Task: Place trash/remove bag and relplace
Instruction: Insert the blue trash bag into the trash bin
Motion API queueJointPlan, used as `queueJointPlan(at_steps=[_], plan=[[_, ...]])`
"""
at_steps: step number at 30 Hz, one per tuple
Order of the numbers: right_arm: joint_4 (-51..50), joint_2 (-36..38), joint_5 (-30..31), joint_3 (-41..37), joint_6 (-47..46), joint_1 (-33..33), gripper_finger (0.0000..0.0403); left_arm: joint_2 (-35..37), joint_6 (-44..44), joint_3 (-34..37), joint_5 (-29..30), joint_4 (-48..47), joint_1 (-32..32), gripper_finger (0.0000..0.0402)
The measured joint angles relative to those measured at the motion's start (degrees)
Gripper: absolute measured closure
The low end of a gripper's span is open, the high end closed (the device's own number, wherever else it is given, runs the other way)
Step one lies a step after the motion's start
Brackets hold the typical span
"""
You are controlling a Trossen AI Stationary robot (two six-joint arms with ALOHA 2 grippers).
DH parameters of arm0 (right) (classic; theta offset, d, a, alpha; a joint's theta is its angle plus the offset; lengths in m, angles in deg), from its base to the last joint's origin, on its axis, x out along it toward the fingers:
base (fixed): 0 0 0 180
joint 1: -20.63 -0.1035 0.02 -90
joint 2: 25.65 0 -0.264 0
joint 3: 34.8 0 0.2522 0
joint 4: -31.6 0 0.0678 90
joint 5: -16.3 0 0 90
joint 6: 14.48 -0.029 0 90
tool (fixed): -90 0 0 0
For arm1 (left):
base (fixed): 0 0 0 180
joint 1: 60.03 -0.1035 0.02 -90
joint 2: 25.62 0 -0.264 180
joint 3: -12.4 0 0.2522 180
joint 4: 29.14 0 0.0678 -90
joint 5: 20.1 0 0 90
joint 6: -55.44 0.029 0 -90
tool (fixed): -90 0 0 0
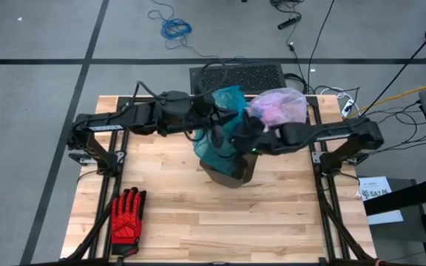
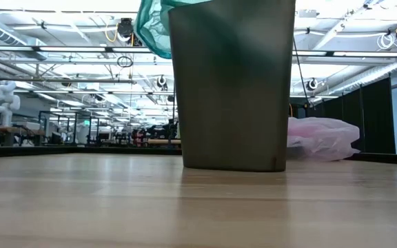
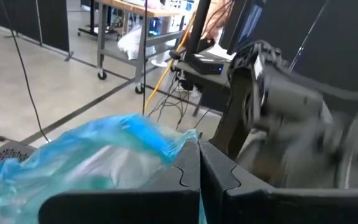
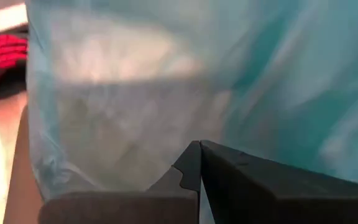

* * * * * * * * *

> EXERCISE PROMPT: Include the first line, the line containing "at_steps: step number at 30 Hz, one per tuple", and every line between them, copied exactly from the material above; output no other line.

> ANSWER:
Task: Place trash/remove bag and relplace
Instruction: Insert the blue trash bag into the trash bin
Motion API queueJointPlan, used as `queueJointPlan(at_steps=[_], plan=[[_, ...]])`
"""
at_steps: step number at 30 Hz, one per tuple

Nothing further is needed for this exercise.